__Your task__. Search the listing below for the word "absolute", and copy every line in which it turns up.

*** Begin section ***

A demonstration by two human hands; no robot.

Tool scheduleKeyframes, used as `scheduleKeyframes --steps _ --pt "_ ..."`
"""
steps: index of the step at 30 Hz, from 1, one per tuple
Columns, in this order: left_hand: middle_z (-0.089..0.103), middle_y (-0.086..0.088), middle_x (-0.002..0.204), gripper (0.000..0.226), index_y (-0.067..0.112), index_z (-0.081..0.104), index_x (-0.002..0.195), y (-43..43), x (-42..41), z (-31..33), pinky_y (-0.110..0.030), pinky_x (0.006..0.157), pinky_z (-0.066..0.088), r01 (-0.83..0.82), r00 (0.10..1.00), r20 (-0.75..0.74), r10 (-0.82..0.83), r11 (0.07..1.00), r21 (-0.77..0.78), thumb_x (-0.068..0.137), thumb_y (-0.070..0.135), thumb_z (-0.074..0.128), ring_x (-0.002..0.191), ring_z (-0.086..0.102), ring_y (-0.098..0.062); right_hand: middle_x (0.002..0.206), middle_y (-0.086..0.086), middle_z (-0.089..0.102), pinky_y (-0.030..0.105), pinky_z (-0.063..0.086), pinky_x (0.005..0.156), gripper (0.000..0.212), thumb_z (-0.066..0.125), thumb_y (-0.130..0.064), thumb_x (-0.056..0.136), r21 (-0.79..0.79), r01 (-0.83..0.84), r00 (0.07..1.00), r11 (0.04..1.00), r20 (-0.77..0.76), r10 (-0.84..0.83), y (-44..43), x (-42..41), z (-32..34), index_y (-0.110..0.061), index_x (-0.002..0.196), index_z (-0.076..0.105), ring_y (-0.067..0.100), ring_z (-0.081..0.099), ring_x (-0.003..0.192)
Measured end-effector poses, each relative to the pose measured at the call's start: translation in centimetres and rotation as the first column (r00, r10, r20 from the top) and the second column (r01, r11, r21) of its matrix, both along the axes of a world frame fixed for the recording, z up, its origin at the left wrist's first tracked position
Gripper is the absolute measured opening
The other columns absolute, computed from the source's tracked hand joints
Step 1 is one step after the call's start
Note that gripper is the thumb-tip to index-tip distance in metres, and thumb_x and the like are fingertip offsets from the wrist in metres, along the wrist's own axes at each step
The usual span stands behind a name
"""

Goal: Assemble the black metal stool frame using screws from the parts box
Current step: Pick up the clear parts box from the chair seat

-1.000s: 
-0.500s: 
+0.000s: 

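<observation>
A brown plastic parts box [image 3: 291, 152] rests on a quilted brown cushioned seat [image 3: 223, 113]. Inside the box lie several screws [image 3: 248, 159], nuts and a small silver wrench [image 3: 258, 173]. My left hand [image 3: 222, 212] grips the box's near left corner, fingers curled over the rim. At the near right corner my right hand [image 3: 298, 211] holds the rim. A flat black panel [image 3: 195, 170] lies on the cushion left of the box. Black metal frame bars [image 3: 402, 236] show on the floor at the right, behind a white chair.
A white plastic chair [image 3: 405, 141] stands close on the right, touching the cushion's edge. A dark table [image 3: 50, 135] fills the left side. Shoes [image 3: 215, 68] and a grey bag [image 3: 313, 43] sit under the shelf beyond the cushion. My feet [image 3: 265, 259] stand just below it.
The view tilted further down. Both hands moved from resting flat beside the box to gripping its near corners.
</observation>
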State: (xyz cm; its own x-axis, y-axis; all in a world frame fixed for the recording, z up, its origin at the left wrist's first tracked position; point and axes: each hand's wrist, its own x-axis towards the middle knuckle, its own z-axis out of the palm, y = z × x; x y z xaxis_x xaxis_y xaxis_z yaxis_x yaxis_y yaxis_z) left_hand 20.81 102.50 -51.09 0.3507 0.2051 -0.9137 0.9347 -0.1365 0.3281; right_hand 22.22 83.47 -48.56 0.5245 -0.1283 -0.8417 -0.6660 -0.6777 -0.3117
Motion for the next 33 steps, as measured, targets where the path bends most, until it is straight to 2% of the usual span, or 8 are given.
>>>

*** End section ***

__Response area__.
Gripper is the absolute measured opening
The other columns absolute, computed from the source's tracked hand joints

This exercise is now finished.